* [Problem description] When you reach the line below that has "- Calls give", start returning lines exactly, and stop after the line that has "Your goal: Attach"; skip the pictures.

═════ Available data

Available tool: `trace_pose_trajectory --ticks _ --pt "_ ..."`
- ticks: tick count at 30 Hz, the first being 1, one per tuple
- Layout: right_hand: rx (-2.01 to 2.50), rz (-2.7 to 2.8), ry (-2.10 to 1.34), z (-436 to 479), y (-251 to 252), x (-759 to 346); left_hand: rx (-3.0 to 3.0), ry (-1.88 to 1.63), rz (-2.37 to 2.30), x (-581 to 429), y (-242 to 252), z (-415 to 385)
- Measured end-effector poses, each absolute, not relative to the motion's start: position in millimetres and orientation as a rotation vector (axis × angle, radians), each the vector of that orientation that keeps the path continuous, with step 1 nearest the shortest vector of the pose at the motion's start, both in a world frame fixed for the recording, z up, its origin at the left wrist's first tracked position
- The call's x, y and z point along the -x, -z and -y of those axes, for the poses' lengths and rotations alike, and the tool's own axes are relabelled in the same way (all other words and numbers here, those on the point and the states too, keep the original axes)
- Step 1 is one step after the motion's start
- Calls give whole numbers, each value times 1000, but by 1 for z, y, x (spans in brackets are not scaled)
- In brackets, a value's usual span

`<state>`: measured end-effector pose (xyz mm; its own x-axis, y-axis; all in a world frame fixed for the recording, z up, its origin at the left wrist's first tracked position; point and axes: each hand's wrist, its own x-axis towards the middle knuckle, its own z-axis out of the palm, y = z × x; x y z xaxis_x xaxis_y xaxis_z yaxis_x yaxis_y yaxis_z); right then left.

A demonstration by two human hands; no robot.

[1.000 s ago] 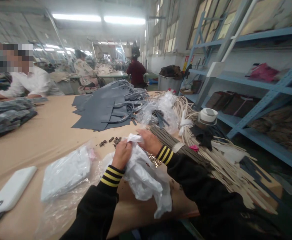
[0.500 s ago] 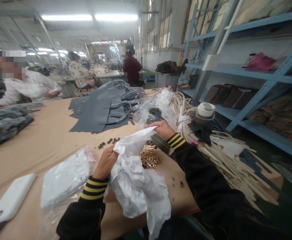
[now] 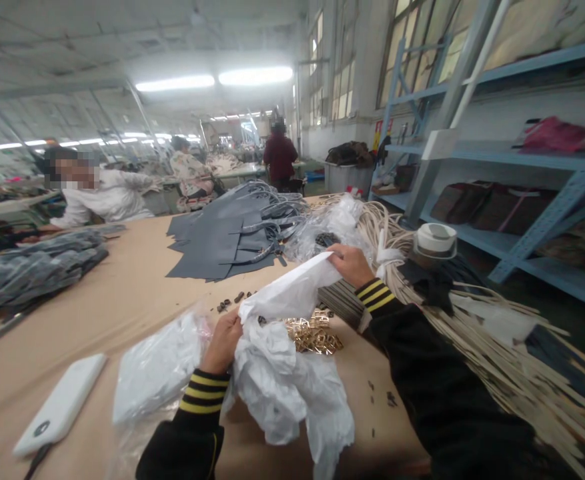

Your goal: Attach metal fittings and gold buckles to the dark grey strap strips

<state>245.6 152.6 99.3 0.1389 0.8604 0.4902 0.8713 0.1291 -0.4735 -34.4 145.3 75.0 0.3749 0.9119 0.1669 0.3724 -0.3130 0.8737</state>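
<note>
A sheet of thin white tissue paper [image 3: 287, 288] is stretched between my two hands. My left hand [image 3: 223, 343] is closed on its near left end, and my right hand [image 3: 351, 265] pinches the far right end. More crumpled white paper [image 3: 277, 380] hangs below, over the table's front edge. Just beyond it lies a pile of gold metal buckles [image 3: 317, 333], partly covered by the paper. Small dark metal pieces [image 3: 223, 305] lie near my left hand. A bundle of dark flat strips [image 3: 345, 303] sits under my right wrist.
Grey cut panels with straps [image 3: 212, 247] lie at the back of the brown-covered table [image 3: 142, 273]. Beige cords [image 3: 482, 353] run along the right. A plastic-wrapped white packet [image 3: 157, 367] and a white power bank [image 3: 62, 403] are at left. Several people work beyond; blue shelves [image 3: 502, 150] stand right.
The view has shifted, so the scene sits further right and lower. My right hand has drawn slightly away from the left, and the paper between them is stretched out more.
</note>
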Motion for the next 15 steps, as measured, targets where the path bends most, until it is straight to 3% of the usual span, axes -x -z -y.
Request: trace_pose_trajectory --ticks 6,10,15 --pt "1769 1779 134 -157 -107 -220 -1665 -994 -1392 25 -66 -137" --pt "1704 1820 146 -160 -114 -208 -1877 -1057 -1344 12 -81 -108" --pt "1781 1821 149 -160 -117 -193 -2020 -764 -1202 -19 -80 -92"
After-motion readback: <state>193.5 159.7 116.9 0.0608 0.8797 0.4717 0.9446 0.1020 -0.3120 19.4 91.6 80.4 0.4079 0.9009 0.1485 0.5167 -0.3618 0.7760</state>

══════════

* [Problem solution]
- Calls give whole numbers, each value times 1000, but by 1 for z, y, x (spans in brackets are not scaled)
- In brackets, a value's usual span

`<state>`: measured end-effector pose (xyz mm; its own x-axis, y-axis; all in a world frame fixed for the recording, z up, its origin at the left wrist's first tracked position; point and axes: each hand's wrist, its own x-axis towards the middle knuckle, its own z-axis out of the palm, y = z × x; x y z xaxis_x xaxis_y xaxis_z yaxis_x yaxis_y yaxis_z); right then left.

A demonstration by two human hands; no robot.

[1.000 s ago] 
[0.500 s ago] 
[now] 

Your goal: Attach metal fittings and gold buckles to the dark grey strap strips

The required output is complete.